Top of Information provided

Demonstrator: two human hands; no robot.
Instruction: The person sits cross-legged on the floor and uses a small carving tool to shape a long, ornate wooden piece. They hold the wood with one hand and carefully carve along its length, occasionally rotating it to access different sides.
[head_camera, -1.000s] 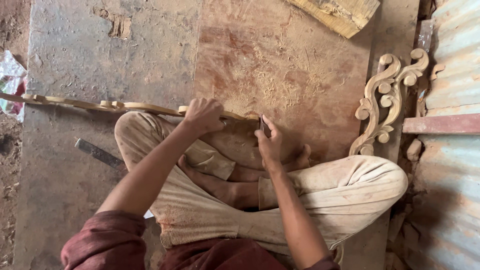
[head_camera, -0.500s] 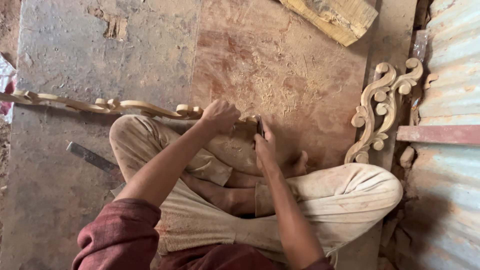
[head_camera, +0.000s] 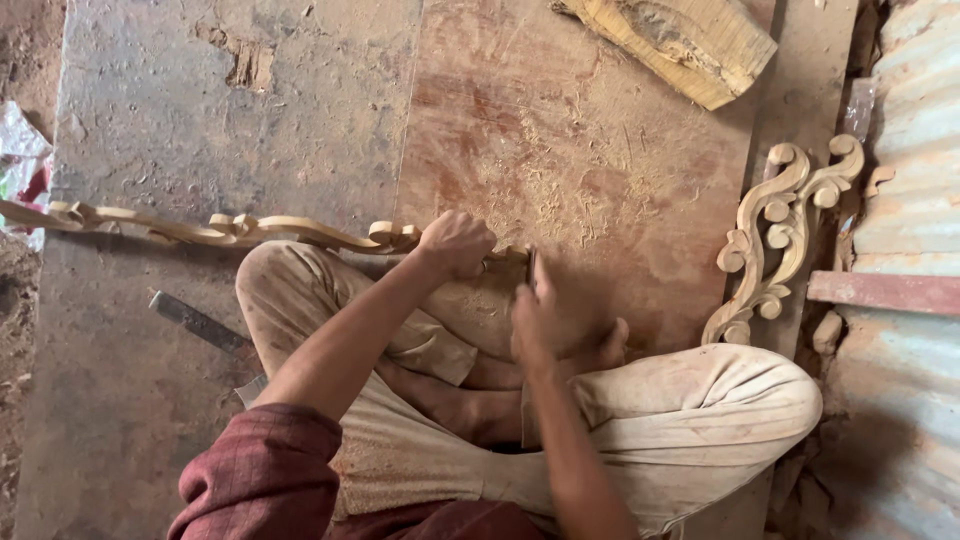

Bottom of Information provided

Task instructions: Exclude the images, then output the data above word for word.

Task result:
Demonstrator: two human hands; no robot.
Instruction: The person sits cross-legged on the floor and uses a small carving tool to shape a long, ornate wooden piece. They hold the wood with one hand and carefully carve along its length, occasionally rotating it to access different sides.
[head_camera, -1.000s] 
[head_camera, -0.500s] 
[head_camera, +0.000s] 

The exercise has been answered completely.